Commercial priorities must be aligned with wider societal goals, argue Marsh McLennan and National Preparedness Commission

Concurrent predicaments such as sustained supply chain challenges, extreme weather, large-scale cyber-attacks, energy crises, and a still-evolving COVID-19 virus have exposed vulnerabilities in the UK’s resilience arrangements that could be addressed through increased coordination between business and government. 

In response, Marsh McLennan has launched a report for the National Preparedness Commission, which examines the opportunities for stronger interactions between the public and private sectors to strengthen the UK’s ability to anticipate and respond to strategic risks and crises.

“The new national resilience strategy being prepared by government should stimulate and test new approaches that will position the UK well for the future,” said Lord Toby Harris, chair, National Preparedness Commission. 

“As identified in the report, government will need to play director, client, stimulator, facilitator, and cheerleader with business to fully realise a whole-of-society approach to resilience.”

“The private sector can, should, and is keen to contribute to increasing the UK’s resilience in many ways,” added Richard Smith Bingham, executive director, Marsh McLennan, and author of the report.

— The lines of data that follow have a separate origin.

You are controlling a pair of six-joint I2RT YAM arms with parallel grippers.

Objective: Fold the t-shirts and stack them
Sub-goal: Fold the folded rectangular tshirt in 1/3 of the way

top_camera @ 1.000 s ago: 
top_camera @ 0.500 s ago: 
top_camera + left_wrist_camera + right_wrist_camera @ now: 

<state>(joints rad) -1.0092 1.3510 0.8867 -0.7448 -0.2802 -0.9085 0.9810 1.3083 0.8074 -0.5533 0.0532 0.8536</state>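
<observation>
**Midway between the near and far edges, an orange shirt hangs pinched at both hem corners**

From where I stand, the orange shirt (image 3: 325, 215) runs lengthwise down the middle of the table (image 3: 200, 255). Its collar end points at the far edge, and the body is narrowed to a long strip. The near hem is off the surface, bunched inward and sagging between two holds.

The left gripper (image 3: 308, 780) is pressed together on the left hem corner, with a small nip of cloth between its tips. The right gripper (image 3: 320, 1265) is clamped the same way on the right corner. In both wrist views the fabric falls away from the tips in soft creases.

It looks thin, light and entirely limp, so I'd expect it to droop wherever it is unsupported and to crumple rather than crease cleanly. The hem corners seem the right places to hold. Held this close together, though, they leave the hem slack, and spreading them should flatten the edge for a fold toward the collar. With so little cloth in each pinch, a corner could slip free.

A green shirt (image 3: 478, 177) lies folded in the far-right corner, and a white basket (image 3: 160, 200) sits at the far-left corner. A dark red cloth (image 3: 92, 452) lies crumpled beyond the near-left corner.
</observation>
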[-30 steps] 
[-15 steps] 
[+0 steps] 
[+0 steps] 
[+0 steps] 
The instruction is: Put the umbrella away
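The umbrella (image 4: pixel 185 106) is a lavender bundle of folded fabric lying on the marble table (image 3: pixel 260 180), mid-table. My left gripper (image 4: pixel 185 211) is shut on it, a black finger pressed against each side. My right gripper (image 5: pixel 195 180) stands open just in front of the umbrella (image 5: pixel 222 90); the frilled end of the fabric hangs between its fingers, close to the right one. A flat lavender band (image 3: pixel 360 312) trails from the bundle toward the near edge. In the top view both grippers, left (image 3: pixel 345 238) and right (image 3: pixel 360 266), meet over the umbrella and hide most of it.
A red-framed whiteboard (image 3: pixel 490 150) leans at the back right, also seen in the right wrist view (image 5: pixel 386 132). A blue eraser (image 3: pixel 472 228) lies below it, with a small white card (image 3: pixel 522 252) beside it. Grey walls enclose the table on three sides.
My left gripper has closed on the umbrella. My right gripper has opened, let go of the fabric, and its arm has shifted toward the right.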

“Companies have much to offer by way of finance, physical assets, workforce, capabilities, and innovation. But if we truly want to align commercial priorities with larger national imperatives, we need to refresh how we apportion responsibility for risks, how we regulate for resilience, and how we share data.”

Founded on extensive desk research and interviews with resilience experts in the UK and abroad, Partnering with Purpose offers 18 ideas for achieving better alignment and traction on resilience with the private sector and positioning the country to withstand current and future shocks. 

These ideas include: mandating stockpiles for critical goods, stronger cybersecurity mandates, new approaches to insuring catastrophic risks, greater analytical horsepower for critical risks, more extensive stress testing for critical national infrastructure, public-private sector crisis exercises, and private-sector code(s) of crisis conduct.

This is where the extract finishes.